* _Work task_:
Give every line of the listing word for word, beginning at the first and including the line with "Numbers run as" as the last.

◇ ◇ ◇ ◇ ◇ ◇ ◇

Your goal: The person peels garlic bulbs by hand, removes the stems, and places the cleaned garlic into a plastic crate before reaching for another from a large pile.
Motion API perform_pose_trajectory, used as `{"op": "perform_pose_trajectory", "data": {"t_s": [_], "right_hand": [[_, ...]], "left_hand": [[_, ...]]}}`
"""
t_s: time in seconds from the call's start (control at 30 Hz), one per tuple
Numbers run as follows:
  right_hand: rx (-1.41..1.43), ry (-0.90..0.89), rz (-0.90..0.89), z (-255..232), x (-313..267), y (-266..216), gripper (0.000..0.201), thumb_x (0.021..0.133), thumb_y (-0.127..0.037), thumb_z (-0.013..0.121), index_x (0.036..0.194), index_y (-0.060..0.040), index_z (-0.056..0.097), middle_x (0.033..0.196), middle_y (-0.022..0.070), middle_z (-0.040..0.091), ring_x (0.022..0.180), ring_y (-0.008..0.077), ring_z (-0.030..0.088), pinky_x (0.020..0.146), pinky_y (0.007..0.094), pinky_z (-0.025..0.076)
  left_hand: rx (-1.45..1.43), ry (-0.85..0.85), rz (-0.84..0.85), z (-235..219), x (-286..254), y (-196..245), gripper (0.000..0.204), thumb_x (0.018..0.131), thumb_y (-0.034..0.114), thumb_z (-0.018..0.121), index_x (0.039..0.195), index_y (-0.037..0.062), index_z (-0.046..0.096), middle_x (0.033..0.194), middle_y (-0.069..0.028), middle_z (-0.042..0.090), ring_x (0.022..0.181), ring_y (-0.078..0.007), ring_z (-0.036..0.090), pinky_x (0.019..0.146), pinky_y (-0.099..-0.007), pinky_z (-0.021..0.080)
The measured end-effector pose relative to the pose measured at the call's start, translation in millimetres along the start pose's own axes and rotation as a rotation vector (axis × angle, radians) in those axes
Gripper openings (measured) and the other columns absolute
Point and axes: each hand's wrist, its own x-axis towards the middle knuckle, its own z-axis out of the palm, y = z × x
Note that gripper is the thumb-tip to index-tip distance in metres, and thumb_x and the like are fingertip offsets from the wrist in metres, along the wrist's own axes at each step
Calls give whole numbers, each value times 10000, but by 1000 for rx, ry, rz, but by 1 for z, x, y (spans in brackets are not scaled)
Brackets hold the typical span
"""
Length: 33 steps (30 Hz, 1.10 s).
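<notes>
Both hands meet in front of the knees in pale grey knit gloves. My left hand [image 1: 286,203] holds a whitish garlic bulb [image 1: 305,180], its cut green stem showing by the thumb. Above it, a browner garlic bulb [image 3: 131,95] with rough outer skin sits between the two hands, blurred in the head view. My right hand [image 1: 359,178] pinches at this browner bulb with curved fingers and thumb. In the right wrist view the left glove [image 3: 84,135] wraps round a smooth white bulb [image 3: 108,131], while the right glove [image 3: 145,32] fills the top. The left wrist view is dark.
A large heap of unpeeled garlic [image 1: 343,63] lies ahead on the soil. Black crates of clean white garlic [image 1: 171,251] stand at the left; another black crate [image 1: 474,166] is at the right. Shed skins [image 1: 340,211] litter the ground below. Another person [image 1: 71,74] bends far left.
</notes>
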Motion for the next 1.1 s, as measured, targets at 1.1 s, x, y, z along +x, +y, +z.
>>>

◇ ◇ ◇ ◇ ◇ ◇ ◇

* _Solution to the problem_:
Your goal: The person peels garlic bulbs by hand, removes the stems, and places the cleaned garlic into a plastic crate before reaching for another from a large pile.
Motion API perform_pose_trajectory, used as `{"op": "perform_pose_trajectory", "data": {"t_s": [_], "right_hand": [[_, ...]], "left_hand": [[_, ...]]}}`
"""
t_s: time in seconds from the call's start (control at 30 Hz), one per tuple
Numbers run as follows:

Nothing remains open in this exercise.